May 28, 2026 Oscar Sullivan

When people asked Clarisse Achard how her mother was doing, she always said the same thing: everything's fine.

For years, she had been watching her mother – her confidante, the one who always gave her strength and supported her in everything, her safest place – live with progressive supranuclear palsy (PSP). What started as seemingly minor behaviors – holding onto things for support, struggling to walk, what the family dismissed as a loss of confidence after a severe fall – quickly turned into a nightmare. Eventually, a doctor in France recommended further testing. The early diagnosis was Parkinson's disease.

Her father found a hospital specializing in Parkinson's treatment in Thailand and the family relocated. It was there that they learned what PSP was, and that it was not Parkinson's.

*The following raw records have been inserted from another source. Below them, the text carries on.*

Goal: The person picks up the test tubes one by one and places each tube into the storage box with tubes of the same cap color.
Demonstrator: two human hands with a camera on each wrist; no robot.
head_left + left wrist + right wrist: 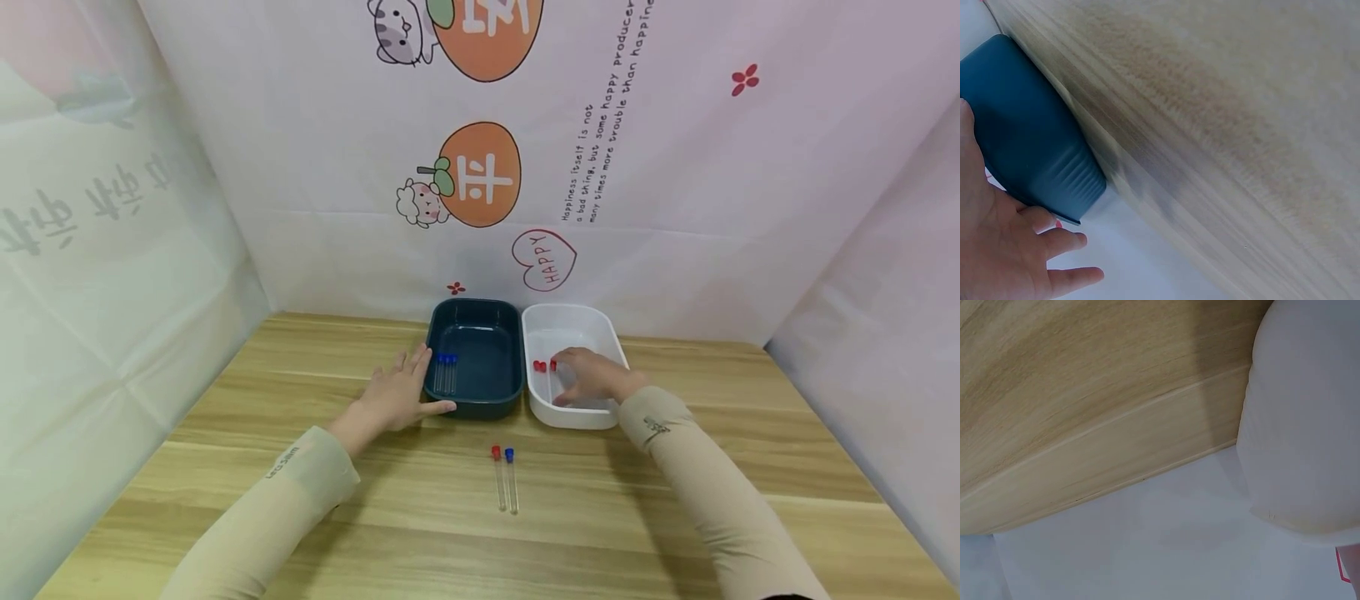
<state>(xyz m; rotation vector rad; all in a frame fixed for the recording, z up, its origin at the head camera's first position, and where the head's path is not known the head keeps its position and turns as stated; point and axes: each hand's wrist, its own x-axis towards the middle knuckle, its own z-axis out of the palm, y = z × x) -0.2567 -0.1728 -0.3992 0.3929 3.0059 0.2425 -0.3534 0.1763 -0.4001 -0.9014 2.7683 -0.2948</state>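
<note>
From where I stand, the person has both hands out over the desk (390,525), one at each of two trays set side by side against the printed cloth (322,158). The left hand (393,396) lies along the outer left side of the dark blue tray (483,358), its fingers spread and loose, the thumb out by the near corner, pinching nothing. Inside that tray, near its left wall, three blue-capped tubes (447,379) lie in a row, caps toward the cloth. The right hand (596,377) dips into the white tray (576,417), its fingertips at one red cap (553,365) and its thumb lower down; the hand hides much of what lies beneath, so I cannot tell whether it grips that tube or only touches it. Just left of it, two more red caps (540,367) sit close together. On the bare wood in front of the trays, a red-topped tube (500,485) and a blue-topped tube (512,485) lie next to each other, well apart from either hand, their caps pointing toward the trays.
</note>
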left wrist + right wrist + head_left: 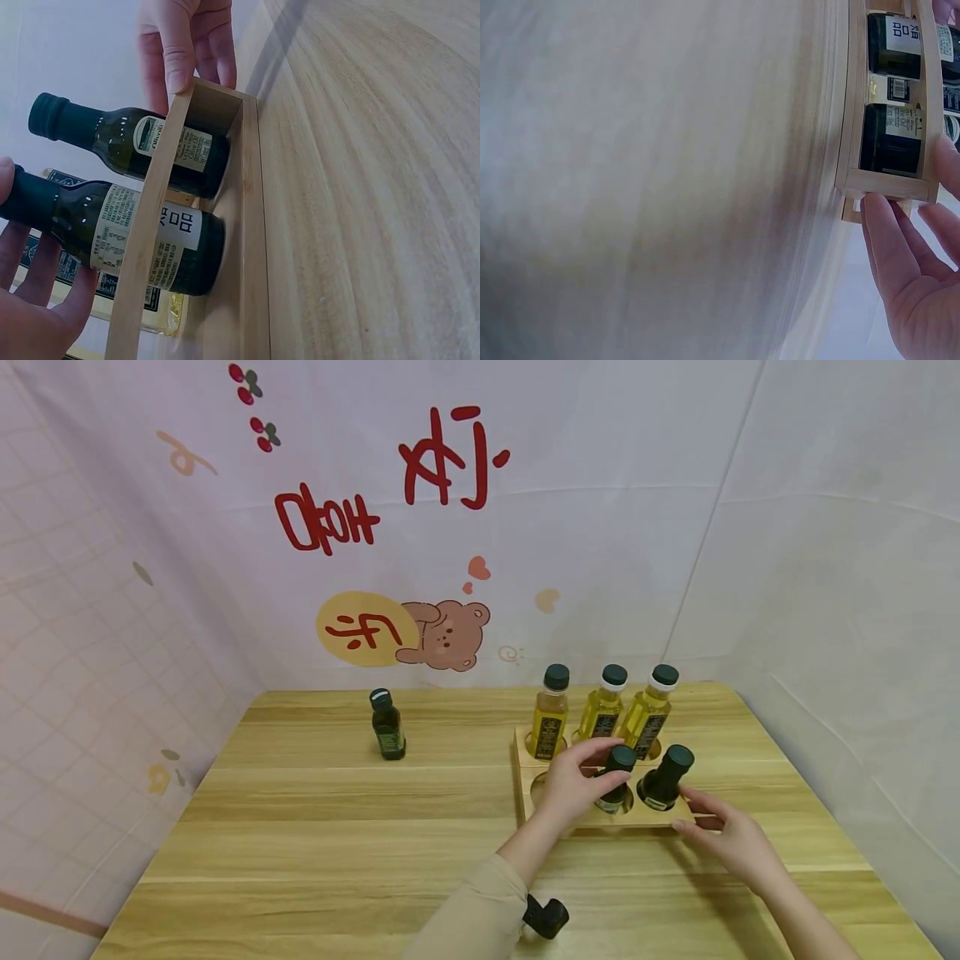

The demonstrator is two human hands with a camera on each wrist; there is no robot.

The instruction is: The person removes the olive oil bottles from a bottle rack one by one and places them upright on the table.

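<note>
My left hand (567, 787) holds a dark green oil bottle (621, 758) by its neck and cap. This bottle stands in the middle front hole of a wooden bottle rack (600, 820); in the left wrist view its base (199, 259) is inside the rack. At the rack's right end, my right hand (733, 842) grips the corner, thumb at the front and fingers against the end panel. Beside that hand, a second dark bottle (677, 764) sits in the right front hole. The left front hole is partly behind my left hand.
Three clear bottles of yellow oil with green caps, one at the left (551, 722), stand in the rack's raised back row. Another dark green bottle (388, 728) stands apart on the wooden table (315, 843), far left. A printed cloth (600, 527) hangs behind the table.
</note>
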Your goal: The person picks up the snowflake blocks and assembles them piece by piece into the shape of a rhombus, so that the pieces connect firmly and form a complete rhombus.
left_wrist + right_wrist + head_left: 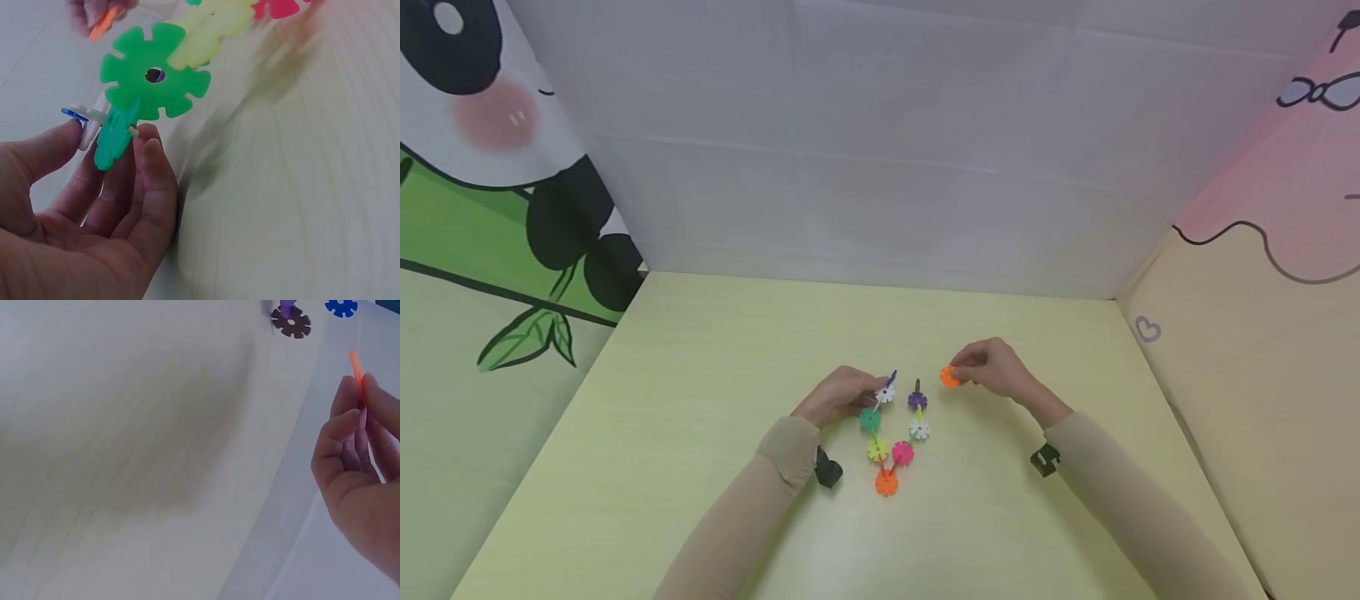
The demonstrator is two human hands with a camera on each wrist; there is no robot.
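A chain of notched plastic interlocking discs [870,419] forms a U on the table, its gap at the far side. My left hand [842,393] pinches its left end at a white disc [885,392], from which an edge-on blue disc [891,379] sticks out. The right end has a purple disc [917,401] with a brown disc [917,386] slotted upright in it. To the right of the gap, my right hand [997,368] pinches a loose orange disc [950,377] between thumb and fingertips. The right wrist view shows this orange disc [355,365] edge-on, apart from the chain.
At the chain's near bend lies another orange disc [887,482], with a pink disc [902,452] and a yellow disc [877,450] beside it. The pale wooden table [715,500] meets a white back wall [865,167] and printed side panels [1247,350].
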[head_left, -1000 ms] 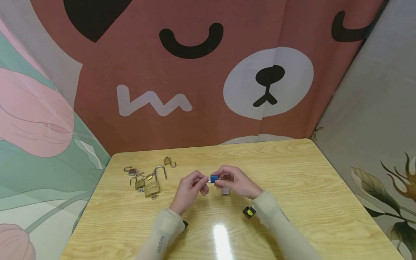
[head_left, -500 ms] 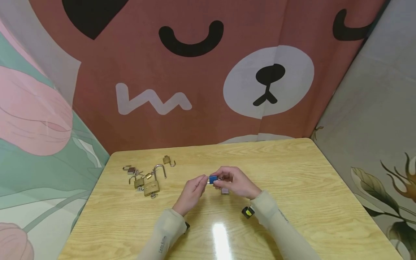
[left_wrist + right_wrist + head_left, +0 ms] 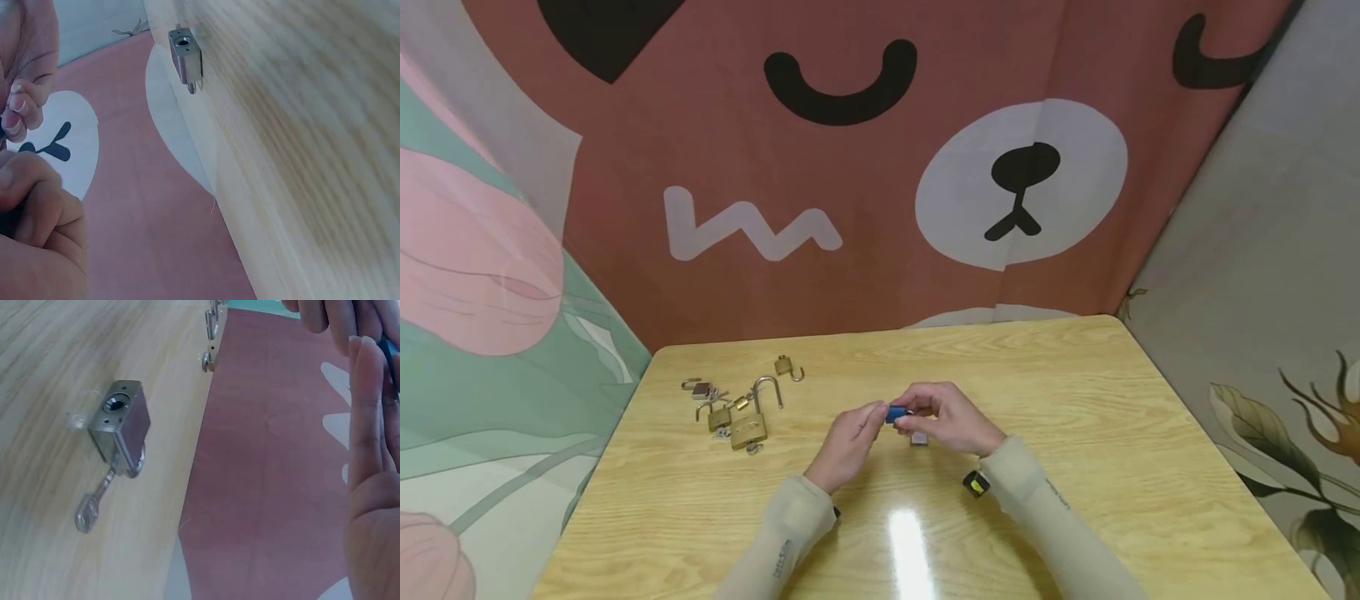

Clarisse had just moved back to Hong Kong, starting a new job and trying to understand from a distance what PSP actually meant. “It was very tough for me,” she says.

Her mother's condition continued to progress. She lost nearly 20 kilos. The family decided to bring her back to Hong Kong, closer to her siblings and to Clarisse. She has been there six months now, living in a care facility. Clarisse visits every weekend.

And still, she told almost no one. When friends asked about her mom, the answer was always the same: everything's fine.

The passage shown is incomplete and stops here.